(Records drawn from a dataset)
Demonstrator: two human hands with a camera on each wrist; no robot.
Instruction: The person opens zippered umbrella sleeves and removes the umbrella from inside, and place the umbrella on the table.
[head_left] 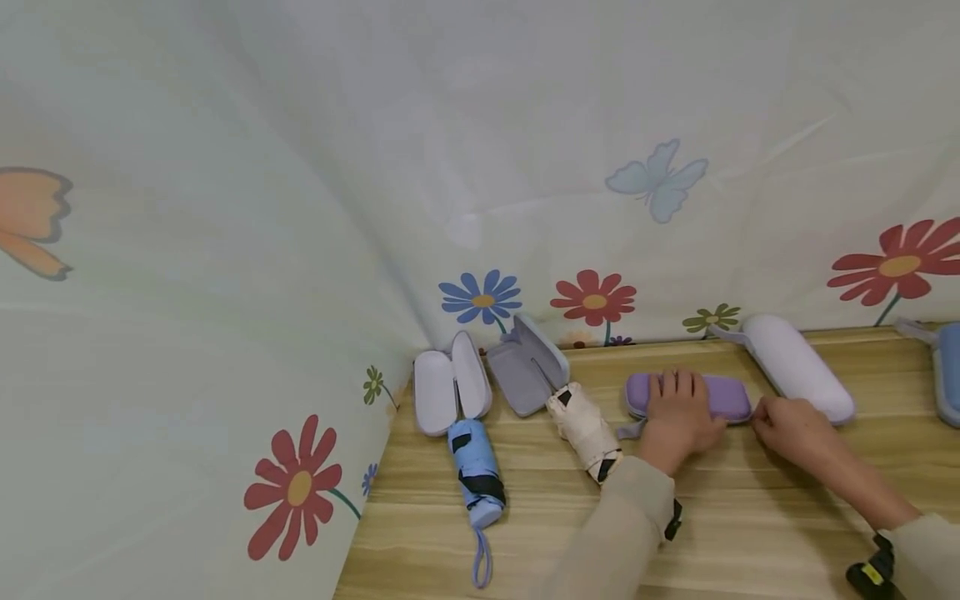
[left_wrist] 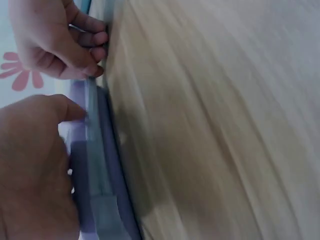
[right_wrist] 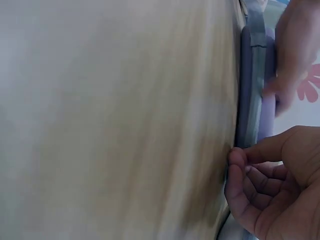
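Note:
A closed purple zip case (head_left: 727,398) lies lengthwise on the wood-grain table, a grey strap at its left end. My left hand (head_left: 677,421) holds it down, fingers over its top and thumb against the near side. At the case's right end, my right hand (head_left: 798,432) pinches the zipper end between thumb and forefinger; the pull itself is hidden by the fingertips. The grey zipper band (left_wrist: 95,140) runs along the near side in the left wrist view. Left of my left forearm lies a folded beige umbrella (head_left: 585,427).
An open grey case (head_left: 517,379) touches the beige umbrella's top. Further left, an open pale lilac case (head_left: 435,392) stands behind a folded blue umbrella (head_left: 476,467). A closed white case (head_left: 798,367) and a blue case (head_left: 951,371) lie right. A flowered sheet (head_left: 525,167) hangs behind.

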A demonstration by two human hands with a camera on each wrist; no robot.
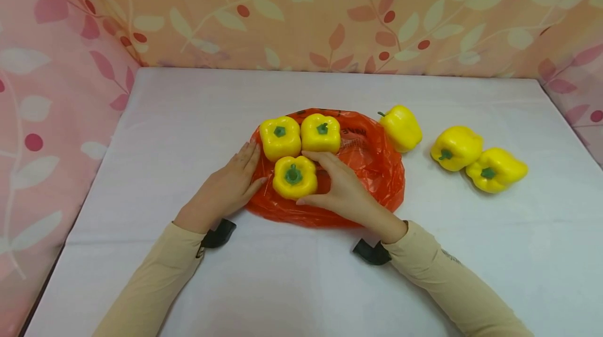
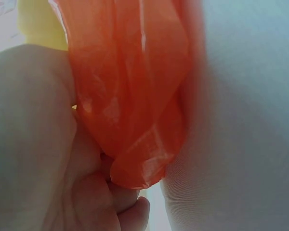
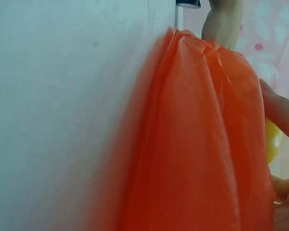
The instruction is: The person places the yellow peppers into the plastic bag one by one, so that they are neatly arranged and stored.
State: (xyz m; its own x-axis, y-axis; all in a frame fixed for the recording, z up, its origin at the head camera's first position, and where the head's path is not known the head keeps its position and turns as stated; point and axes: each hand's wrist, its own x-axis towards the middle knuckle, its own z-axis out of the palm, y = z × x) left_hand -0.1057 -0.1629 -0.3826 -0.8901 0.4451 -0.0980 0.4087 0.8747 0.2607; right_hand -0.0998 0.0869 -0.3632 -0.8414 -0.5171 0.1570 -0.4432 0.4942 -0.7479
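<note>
An orange-red plastic bag lies spread with its mouth facing up. Three yellow bell peppers sit stem-up in its left half: a back-left pepper, a back-middle pepper and a front pepper. My right hand holds the front pepper from the right, thumb at its near side and fingers at its far side. Along the bag's left rim rests my left hand, fingers straight and thumb toward the front pepper. In the left wrist view, bag film covers part of that hand's fingers.
To the right of the bag are three more yellow peppers: one pepper against the bag's rim, and a pair farther off, a rounder pepper and a pointed pepper. Floral cloth borders the white table.
</note>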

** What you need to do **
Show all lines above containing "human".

** Answer for the task **
Demonstrator: two human hands with a camera on each wrist; no robot.
A demonstration by two human hands with a camera on each wrist; no robot.

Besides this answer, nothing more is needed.